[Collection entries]
-=-=-=-=-

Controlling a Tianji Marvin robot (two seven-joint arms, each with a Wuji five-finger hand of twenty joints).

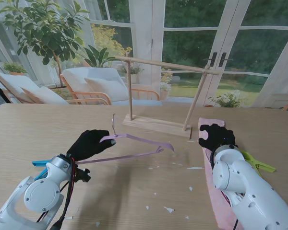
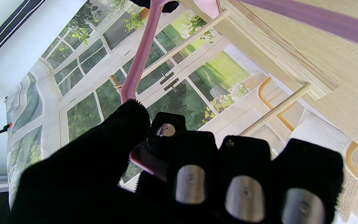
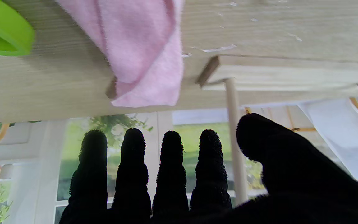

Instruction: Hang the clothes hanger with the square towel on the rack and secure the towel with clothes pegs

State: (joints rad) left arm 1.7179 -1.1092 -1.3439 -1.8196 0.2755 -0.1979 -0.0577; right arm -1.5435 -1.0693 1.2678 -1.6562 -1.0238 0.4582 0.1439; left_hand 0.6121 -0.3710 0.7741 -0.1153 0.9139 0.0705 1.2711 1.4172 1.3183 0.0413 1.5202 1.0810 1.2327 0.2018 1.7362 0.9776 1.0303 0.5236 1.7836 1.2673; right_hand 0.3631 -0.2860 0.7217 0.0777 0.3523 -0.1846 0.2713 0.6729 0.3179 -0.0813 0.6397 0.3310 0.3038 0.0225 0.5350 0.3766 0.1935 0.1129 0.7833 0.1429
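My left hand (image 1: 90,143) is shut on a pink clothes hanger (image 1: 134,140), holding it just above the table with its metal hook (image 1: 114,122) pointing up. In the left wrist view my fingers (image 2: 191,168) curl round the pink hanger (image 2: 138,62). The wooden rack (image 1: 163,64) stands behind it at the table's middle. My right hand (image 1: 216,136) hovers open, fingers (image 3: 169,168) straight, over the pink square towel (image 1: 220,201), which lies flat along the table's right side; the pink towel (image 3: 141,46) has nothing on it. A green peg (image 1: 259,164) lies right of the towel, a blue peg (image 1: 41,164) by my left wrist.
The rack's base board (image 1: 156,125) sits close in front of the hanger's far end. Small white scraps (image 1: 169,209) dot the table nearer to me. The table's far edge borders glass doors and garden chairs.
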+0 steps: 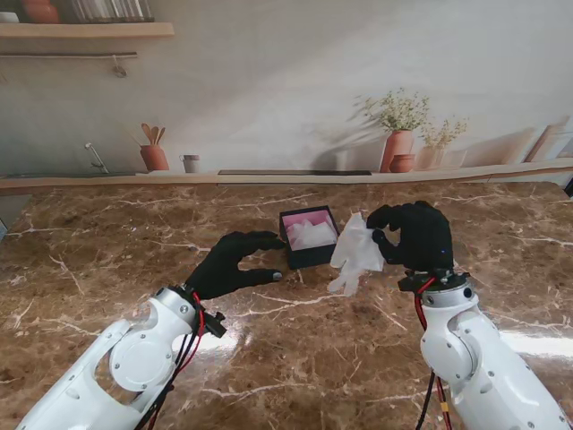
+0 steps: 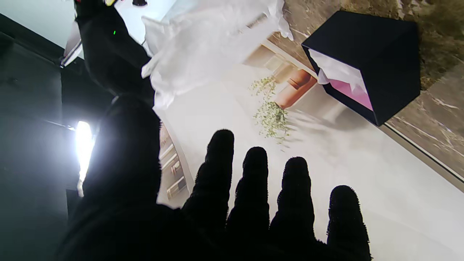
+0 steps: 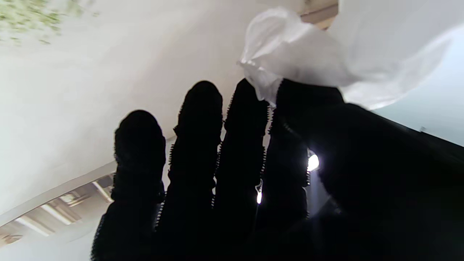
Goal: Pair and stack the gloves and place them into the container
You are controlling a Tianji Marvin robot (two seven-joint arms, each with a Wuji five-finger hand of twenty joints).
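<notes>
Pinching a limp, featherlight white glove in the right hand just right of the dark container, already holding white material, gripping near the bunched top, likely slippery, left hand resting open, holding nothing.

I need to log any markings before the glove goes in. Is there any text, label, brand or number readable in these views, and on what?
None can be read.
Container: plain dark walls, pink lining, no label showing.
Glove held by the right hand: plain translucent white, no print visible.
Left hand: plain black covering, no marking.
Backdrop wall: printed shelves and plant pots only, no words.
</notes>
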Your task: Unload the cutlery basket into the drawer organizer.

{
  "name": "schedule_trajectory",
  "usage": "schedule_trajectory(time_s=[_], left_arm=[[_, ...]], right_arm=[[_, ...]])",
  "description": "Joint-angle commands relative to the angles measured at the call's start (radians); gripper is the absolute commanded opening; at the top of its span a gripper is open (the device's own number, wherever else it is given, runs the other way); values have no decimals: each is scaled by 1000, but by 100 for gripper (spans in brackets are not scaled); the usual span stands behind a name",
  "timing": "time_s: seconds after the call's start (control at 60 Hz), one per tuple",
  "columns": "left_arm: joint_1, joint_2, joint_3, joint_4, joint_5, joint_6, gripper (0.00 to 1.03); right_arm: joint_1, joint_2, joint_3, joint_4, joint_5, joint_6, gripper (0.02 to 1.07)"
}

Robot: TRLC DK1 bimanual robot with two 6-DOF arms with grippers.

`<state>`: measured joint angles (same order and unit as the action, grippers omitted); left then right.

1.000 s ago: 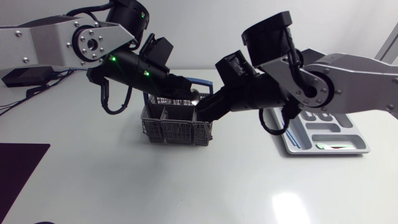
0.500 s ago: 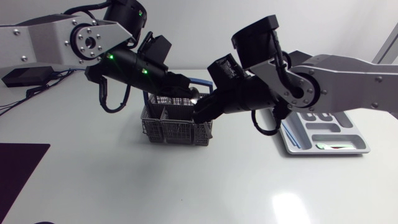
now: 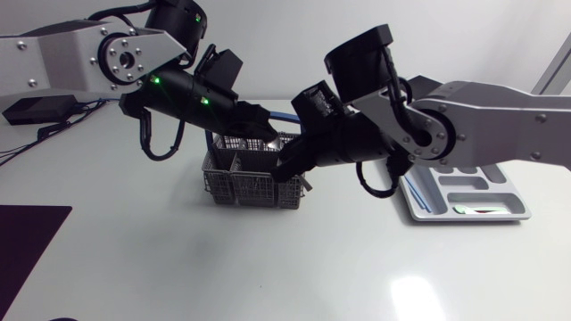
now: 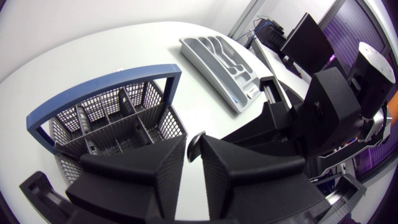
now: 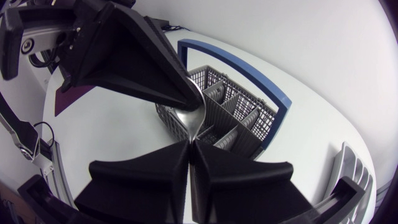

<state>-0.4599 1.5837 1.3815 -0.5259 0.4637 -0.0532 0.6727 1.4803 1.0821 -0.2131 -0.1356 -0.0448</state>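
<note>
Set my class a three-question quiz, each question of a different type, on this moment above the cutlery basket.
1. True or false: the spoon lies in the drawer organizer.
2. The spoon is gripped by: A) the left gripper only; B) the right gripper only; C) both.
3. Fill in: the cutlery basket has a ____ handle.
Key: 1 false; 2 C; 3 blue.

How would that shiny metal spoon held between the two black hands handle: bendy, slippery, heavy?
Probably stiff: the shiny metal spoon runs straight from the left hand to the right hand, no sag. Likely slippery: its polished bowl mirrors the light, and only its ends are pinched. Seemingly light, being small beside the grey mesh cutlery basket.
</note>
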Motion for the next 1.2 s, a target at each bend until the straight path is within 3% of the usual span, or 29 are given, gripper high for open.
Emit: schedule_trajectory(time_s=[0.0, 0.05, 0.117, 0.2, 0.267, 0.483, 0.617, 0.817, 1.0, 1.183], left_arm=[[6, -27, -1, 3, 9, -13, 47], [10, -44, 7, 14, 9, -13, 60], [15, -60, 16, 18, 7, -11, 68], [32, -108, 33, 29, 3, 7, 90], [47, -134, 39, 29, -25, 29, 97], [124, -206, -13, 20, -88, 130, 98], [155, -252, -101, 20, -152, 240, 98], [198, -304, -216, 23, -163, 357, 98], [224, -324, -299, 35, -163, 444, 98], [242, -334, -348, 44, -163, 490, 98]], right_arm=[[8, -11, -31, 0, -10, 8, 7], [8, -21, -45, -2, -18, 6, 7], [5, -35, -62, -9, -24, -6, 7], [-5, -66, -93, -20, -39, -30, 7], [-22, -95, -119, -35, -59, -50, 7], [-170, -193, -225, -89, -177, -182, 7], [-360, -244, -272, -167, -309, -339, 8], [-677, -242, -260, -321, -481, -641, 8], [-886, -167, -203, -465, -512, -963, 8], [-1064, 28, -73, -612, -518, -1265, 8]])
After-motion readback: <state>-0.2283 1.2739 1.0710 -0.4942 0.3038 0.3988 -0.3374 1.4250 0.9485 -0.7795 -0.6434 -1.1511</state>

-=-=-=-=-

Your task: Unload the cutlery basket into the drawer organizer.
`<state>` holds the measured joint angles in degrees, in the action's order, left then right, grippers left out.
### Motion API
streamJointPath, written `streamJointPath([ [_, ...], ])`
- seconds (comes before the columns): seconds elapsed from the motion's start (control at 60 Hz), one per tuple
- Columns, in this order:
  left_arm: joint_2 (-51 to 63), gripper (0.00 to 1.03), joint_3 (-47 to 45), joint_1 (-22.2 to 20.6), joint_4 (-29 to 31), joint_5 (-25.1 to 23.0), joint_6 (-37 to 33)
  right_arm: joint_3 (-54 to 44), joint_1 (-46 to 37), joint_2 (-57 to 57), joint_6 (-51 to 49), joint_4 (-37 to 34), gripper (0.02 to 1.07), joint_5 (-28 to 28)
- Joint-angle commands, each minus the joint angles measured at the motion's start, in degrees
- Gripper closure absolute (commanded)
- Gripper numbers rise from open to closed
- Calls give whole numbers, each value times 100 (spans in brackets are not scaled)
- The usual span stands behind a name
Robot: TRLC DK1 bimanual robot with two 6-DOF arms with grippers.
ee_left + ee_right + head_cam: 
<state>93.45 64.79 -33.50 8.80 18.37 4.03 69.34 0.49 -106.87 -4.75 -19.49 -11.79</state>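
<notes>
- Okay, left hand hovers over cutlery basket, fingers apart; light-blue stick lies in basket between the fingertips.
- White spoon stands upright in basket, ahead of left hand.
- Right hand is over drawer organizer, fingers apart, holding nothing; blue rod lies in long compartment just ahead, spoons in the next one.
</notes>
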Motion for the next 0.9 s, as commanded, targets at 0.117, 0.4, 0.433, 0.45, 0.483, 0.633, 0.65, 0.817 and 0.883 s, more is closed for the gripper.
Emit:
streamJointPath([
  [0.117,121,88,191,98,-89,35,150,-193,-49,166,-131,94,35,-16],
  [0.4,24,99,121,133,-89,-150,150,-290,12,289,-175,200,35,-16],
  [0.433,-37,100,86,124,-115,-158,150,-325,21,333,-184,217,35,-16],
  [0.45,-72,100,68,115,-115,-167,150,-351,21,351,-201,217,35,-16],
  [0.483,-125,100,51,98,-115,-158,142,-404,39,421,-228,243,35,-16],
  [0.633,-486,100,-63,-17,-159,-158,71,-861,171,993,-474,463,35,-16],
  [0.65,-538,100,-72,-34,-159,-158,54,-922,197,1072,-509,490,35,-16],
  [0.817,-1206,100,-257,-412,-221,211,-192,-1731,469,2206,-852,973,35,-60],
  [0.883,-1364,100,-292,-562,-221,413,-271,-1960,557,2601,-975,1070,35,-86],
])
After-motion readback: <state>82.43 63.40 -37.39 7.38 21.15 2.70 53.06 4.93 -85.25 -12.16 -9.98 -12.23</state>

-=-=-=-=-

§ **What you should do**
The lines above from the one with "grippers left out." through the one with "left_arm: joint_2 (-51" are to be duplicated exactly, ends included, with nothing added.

§ **Finished task**
`<state>` holds the measured joint angles in degrees, in the action's order, left then right, grippers left out.
### Motion API
streamJointPath, written `streamJointPath([ [_, ...], ])`
- seconds (comes before the columns): seconds elapsed from the motion's start (control at 60 Hz), one per tuple
- Columns, in this order:
  left_arm: joint_2 (-51 to 63), gripper (0.00 to 1.03), joint_3 (-47 to 45), joint_1 (-22.2 to 20.6), joint_4 (-29 to 31), joint_5 (-25.1 to 23.0), joint_6 (-37 to 33)

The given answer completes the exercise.